Last but not least was Hagan Ragland, our first friend of the night at the HOM high-top table. We got quickly reacquainted as he related to our "local"ness by making fun of Summerville (It's not our fault you're so far away!) and The Silver Dollar ("DJ Mommy dollars") and then simultaneously relating to our "millennial"ness by bringing up some Tinder stories and drunken remembrances.
"I love blacking out in this city," Ragland segued. "Actually, I got so black-out drunk recently that I texted 19 people in my phone at 4 o'clock in the morning, 'Come save ya boi. I'm in the dirt. And this one guy, so nice, texts me he'll get me an Uber, and I treat him like an ex-girlfriend: 'Seen 4:34 a.m.'"
He also knew that student loan and job-hunting jokes would be a sure winner.

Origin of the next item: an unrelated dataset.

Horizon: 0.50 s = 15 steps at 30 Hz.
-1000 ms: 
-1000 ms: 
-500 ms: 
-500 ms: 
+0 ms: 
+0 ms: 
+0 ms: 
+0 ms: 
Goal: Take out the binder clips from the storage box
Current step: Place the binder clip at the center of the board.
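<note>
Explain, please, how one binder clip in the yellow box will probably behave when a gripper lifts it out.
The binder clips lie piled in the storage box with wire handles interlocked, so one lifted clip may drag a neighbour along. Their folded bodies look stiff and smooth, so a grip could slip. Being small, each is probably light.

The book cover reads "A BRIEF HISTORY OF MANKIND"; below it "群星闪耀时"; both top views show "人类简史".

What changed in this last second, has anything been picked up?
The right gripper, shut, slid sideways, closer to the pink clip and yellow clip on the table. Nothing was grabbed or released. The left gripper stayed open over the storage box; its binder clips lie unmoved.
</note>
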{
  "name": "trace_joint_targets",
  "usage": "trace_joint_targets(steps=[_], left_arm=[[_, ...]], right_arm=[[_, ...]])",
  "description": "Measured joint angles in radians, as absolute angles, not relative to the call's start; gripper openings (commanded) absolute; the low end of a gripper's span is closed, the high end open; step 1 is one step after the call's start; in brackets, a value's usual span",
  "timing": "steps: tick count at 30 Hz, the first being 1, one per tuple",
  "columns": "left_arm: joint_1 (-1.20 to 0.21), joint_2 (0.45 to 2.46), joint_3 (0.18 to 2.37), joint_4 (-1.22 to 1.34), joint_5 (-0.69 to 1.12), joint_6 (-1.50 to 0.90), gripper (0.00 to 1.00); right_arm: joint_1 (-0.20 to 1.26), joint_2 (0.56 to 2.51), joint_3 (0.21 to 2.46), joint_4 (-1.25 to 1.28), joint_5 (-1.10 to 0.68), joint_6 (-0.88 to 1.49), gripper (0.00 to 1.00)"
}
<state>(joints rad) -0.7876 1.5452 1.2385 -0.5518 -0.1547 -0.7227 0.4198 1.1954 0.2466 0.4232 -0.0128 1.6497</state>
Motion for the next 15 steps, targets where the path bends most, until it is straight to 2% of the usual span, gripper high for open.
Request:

"I got a real college experience, called Trident Tech film school," he started. "You know when you graduate from film school, you get up on the stage for your degree and they give it to you, and then you realize, '(Expletive), this is an application for Dominoes. Where'd my $40 grand go?'"
All in all, it was a truly laugh-inducing hour-and-a-half ride around Charleston that was a nice alternative to heading to Theatre 99 for the night. But warning, this is definitely not one for the kiddos. Expect to chuckle your socks off at some inappropriate humor and then be slightly ashamed afterward for getting the joke.
It's important to note here that not all tours are an "HBO After Dark"-type experience. The comedy can easily be toned down and moved into a PG-13 range if necessary, based on the patrons in the group.